**WHAT IS EXPECTED**
Transcribe exactly everything in the data below from the line containing "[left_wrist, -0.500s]" down to the line containing "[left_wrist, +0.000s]", both lines included and nothing further.

**RECORDS**
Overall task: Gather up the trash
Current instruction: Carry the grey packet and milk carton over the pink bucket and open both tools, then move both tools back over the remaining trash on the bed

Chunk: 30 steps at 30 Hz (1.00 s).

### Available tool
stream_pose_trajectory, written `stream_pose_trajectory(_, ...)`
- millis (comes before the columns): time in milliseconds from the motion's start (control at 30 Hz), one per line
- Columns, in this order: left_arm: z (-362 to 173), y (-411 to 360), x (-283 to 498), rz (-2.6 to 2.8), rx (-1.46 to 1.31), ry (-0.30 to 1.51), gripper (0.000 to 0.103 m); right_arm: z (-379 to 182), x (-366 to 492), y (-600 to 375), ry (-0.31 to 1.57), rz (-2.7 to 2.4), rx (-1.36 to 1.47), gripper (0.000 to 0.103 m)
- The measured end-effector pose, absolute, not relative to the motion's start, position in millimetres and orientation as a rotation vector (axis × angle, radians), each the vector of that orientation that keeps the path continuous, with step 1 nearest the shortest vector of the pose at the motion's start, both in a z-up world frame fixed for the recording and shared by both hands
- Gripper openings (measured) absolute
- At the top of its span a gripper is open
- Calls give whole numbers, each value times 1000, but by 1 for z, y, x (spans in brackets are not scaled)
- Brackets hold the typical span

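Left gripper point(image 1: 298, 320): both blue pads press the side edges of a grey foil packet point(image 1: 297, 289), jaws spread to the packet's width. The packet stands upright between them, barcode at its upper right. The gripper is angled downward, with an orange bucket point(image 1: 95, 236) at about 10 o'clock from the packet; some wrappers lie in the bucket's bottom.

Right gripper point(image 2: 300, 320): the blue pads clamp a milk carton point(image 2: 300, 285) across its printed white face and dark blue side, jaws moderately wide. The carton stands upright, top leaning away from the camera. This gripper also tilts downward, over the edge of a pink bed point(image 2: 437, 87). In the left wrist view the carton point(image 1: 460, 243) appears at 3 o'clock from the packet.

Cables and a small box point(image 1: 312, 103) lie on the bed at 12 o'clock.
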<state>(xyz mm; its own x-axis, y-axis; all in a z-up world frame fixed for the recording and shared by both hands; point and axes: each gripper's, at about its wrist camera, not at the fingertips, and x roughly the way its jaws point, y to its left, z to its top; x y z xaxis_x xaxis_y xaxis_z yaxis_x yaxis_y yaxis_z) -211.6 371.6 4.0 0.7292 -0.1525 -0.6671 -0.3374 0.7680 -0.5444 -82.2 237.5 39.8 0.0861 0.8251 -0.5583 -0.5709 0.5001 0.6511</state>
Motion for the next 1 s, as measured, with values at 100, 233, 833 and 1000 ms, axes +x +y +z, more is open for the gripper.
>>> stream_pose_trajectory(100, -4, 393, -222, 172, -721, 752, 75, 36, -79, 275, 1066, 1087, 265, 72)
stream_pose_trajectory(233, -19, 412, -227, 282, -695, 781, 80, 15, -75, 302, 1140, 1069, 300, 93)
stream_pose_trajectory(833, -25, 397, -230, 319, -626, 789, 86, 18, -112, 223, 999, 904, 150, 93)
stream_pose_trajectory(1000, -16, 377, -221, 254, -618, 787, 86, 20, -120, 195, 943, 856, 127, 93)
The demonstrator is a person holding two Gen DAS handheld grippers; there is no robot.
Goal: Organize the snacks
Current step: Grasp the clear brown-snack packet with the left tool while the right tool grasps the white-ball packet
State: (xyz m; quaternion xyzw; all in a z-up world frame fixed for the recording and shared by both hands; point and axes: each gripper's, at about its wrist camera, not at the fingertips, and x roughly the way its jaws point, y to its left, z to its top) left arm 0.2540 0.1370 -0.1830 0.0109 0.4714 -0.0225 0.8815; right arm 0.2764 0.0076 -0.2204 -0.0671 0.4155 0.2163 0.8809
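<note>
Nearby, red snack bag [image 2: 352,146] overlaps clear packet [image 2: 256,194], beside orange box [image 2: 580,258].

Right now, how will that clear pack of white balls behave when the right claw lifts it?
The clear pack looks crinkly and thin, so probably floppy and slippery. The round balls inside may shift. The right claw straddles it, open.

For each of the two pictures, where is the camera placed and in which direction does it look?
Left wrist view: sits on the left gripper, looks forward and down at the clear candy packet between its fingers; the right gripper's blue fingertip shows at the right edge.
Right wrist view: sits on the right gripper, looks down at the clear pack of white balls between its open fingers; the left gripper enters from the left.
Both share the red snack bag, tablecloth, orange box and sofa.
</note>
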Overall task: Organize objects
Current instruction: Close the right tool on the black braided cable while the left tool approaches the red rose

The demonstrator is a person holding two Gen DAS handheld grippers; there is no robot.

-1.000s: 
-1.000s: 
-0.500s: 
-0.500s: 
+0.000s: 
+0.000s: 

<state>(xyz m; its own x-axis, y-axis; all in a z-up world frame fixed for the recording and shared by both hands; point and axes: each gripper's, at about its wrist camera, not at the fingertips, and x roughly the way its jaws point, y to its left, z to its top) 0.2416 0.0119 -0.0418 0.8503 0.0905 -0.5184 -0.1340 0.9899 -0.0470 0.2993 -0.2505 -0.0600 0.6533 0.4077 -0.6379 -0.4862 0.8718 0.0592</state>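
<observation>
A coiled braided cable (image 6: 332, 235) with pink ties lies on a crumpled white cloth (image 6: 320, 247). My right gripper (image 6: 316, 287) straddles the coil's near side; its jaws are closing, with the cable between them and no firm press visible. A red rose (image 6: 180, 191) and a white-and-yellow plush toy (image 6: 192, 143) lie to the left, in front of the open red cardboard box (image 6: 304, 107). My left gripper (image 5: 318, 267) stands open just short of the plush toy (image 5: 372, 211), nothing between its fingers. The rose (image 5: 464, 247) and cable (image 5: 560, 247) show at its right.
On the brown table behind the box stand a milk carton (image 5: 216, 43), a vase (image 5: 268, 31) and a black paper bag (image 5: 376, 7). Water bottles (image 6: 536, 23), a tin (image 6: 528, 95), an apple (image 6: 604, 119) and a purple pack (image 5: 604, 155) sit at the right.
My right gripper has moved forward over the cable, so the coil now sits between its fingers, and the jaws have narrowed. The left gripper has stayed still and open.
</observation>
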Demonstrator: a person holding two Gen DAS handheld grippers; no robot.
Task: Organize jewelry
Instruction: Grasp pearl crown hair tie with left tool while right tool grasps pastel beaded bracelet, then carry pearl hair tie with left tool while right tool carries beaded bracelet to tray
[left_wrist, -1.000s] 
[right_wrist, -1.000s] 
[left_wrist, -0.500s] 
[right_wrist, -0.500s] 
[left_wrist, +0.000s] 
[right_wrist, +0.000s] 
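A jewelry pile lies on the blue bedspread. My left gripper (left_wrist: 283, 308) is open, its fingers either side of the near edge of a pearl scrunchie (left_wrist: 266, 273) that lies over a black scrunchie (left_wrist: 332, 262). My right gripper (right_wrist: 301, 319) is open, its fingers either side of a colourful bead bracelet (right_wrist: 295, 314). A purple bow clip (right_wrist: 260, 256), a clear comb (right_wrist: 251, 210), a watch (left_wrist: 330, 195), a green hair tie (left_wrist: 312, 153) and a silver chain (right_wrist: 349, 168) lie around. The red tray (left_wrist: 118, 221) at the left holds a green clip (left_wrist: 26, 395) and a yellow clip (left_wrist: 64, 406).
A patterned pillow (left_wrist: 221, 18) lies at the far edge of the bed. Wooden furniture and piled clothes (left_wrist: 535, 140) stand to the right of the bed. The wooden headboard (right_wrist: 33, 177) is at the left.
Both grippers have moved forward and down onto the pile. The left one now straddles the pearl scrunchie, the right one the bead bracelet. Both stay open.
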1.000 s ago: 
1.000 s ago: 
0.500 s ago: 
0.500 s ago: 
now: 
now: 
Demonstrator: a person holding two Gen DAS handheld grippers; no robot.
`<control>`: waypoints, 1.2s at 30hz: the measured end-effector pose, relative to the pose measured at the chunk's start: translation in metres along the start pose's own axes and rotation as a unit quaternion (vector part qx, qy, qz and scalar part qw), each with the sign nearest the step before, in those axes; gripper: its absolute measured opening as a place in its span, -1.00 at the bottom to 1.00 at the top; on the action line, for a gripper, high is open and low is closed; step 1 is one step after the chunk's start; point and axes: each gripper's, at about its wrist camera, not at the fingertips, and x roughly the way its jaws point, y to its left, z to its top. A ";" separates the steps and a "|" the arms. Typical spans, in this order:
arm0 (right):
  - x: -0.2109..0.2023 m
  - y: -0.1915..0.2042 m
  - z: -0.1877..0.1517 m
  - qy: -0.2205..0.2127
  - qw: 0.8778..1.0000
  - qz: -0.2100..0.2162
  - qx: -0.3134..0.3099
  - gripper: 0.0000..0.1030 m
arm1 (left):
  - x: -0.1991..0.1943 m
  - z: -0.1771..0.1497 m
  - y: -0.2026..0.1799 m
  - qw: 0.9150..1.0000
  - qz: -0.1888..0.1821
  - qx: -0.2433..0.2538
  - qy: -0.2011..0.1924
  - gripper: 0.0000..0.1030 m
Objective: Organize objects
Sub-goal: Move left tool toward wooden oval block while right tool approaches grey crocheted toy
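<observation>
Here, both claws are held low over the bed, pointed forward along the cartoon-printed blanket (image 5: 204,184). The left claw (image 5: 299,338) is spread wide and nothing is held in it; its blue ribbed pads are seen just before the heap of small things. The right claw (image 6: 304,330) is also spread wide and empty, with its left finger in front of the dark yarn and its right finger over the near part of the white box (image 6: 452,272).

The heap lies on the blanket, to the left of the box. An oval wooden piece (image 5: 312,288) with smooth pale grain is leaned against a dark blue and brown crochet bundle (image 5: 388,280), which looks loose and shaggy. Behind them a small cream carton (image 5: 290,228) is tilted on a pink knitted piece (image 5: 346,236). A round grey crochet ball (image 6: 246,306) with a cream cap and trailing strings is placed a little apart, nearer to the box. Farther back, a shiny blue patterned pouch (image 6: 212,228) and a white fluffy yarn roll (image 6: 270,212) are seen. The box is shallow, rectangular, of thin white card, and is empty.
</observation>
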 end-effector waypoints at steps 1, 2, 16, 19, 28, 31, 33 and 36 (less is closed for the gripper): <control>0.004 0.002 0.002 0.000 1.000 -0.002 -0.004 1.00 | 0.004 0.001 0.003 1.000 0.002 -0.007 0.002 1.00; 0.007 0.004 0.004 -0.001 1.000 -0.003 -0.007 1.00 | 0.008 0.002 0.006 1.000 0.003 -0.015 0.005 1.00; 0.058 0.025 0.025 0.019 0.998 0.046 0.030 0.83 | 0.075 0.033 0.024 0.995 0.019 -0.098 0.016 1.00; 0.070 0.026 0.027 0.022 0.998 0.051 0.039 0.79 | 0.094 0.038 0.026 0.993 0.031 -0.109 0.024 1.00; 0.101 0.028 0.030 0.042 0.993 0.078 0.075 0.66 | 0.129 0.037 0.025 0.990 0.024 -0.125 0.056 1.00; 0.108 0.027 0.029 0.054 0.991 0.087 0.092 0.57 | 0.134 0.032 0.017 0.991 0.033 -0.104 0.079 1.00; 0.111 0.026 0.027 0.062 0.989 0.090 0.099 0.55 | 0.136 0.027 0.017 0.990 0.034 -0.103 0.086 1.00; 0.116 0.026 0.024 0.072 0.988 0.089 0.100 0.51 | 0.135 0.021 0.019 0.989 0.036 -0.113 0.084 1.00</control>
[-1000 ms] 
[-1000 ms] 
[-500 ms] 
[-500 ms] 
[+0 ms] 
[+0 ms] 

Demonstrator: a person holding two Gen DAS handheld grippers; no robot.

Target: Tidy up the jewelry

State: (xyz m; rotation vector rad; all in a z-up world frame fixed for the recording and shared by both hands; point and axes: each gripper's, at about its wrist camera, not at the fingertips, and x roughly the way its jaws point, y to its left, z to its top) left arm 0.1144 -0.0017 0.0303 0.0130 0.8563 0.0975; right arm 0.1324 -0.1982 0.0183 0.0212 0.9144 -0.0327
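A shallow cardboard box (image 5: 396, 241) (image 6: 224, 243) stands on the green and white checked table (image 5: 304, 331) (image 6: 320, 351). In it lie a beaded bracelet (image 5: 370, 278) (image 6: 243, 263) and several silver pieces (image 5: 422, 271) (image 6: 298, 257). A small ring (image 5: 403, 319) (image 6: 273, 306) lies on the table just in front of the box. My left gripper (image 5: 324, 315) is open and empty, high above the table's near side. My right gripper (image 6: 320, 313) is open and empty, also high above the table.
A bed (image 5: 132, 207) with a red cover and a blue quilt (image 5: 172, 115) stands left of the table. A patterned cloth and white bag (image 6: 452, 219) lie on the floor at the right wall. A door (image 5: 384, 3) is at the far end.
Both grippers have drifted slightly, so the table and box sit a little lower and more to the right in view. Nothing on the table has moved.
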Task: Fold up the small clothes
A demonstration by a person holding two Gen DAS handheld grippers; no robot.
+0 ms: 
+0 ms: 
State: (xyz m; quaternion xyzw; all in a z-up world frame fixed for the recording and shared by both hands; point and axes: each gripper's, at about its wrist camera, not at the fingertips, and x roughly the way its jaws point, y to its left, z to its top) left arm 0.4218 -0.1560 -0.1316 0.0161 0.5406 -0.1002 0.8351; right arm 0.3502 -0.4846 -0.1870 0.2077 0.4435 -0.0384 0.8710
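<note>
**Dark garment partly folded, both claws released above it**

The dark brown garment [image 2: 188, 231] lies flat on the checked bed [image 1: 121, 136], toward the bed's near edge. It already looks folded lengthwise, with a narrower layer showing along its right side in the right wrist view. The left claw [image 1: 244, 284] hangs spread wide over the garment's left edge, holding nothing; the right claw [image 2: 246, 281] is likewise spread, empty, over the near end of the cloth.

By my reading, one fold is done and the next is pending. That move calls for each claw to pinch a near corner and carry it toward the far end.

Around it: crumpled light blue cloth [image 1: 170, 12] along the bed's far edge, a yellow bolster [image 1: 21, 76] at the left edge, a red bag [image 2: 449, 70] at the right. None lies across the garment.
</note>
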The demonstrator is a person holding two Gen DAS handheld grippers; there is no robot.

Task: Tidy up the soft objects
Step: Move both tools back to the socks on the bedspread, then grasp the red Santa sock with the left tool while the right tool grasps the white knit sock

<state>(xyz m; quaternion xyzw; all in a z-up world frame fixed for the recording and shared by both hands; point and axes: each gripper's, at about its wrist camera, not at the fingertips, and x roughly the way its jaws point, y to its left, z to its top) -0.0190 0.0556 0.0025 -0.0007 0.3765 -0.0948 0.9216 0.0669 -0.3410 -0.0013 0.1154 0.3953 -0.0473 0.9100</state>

**OUTPUT FOR THIS EXERCISE**
[left_wrist, -0.500s] 
[right_wrist, -0.500s] 
[left_wrist, +0.000s] 

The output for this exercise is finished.